Yassin was kidnapped along with his employees, but he was quietly released a few days later for reasons that remain unclear. He then began to negotiate with an intermediary he identified as Fallujah tribal leader Sheik Abu Abdullah. According to Yassin, the two sides agreed on a ransom of $100,000 for the men's release, which he handed over on Wednesday.

Timely attack
But as the followers of Sheik Abu Abdullah went to pick up the men, "the building where they were held captive came under heavy shelling by U.S. forces, which resulted in the killing of the kidnappers and driver Mirza."

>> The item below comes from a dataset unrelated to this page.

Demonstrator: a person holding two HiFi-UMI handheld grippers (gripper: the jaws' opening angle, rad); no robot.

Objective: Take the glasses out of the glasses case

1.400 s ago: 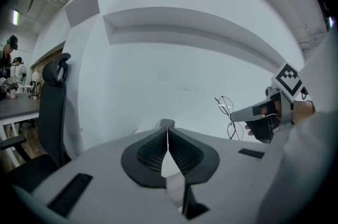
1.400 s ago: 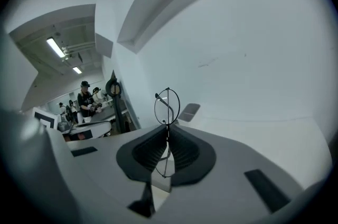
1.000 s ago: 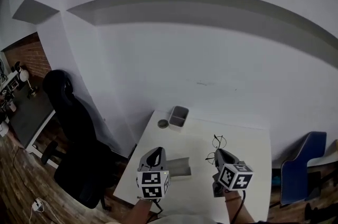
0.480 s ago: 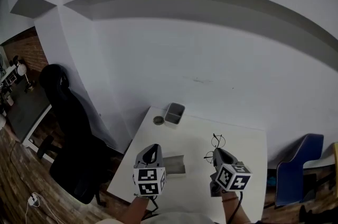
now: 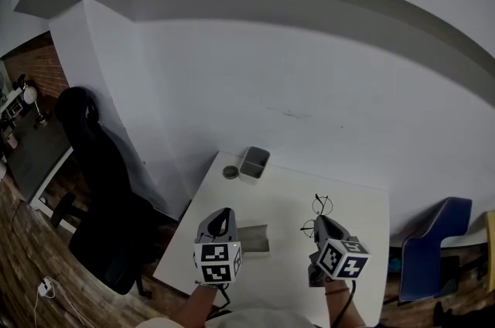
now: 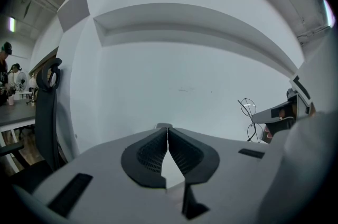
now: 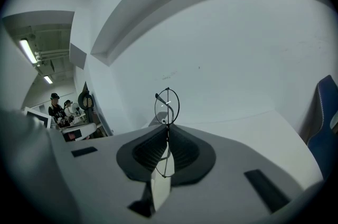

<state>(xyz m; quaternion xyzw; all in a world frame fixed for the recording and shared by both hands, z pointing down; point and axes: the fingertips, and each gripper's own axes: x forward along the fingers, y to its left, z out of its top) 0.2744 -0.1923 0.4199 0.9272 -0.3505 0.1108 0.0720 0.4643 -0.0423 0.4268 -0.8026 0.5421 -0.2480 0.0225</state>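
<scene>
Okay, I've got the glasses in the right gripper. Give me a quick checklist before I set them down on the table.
1. Right gripper jaws shut on the glasses: ok.
2. Glasses outside the glasses case: ok.
3. Left gripper empty, jaws together: ok.
4. Bare table to the right of the glasses: ok.
5. Frame unbent by the grip: cannot tell.

White table (image 5: 360,206) against a white wall. Left gripper (image 5: 221,213) over the near-left part, just beside an open grey glasses case (image 5: 254,238). Right gripper (image 5: 318,223) raised, round wire glasses (image 5: 321,203) at its tip. Grey bin (image 5: 254,162) and small round disc (image 5: 230,172) at the far-left corner. Black office chair (image 5: 97,187) to the left, blue chair (image 5: 433,241) to the right.
</scene>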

He said the intermediaries returned the ransom money to him, and he showed the cash to journalists at the airport. Yassin said he did not know which group kidnapped the men, but the Lebanese Broadcasting Corp. reported Thursday that they were held by Tawhid and Jihad.

Insurgents in Iraq have kidnapped more than 150 foreigners in their campaign to drive out coalition forces and hamper reconstruction efforts. Most have been kidnapped for ransom and freed unharmed, but at least 30 have been killed.

There are believed to be three Lebanese hostages held in Iraq; all others have been released unharmed except Hussein Ali Alyan, a 26-year-old construction worker whose body was found June 12. Hundreds of Lebanese, mainly construction workers and industrialists, went to Iraq looking for opportunities in the massive postwar reconstruction.

Video shows new beheading
Video that appeared on an Islamic Web site Thursday showed militants in Iraq beheading a man identified as a kidnapped Turkish driver.

He was the sixth Turk and the 30th foreign hostage slain by militants who oppose the U.S.-led occupation of Iraq. Most of the victims have worked for or alongside coalition interests in the country.

The video appeared on the Web site of the Ansar al-Sunnah Army, an Iraqi militant group. A statement read in the video said the kidnappers belonged to the group’s “Qaqa Brigade,” a reference to a commander who served Islam’s Prophet Muhammad.

The Arabic-language Web site said the driver’s name was Ramazan Elbu. In a brief statement, the driver gave only his first name — Ramazan — and held up what appeared to be Turkish identity documents.

‘I am Ramazan’
The video began with the man, white haired and bearded, saying: “I am Ramazan. I drove a truck of supplies to the Americans. ... When I was coming back (to Turkey), the group captured me. I call on all Turkish drivers not to come to Iraq.”

Two kidnappers pushed the Turk to the ground and he was beheaded.

All 14 links to the video were severed about an hour after they appeared on the Web site.

Ansar al-Sunnah Army has claimed responsibility for killing a number of hostages, including 12 Nepalese construction workers, whose killing was shown in an Internet video posted on Aug. 31.

More than 150 foreigners have been kidnapped in Iraq since the insurgency began after the U.S.-led overthrow of Iraqi dictator Saddam Hussein in April 2003.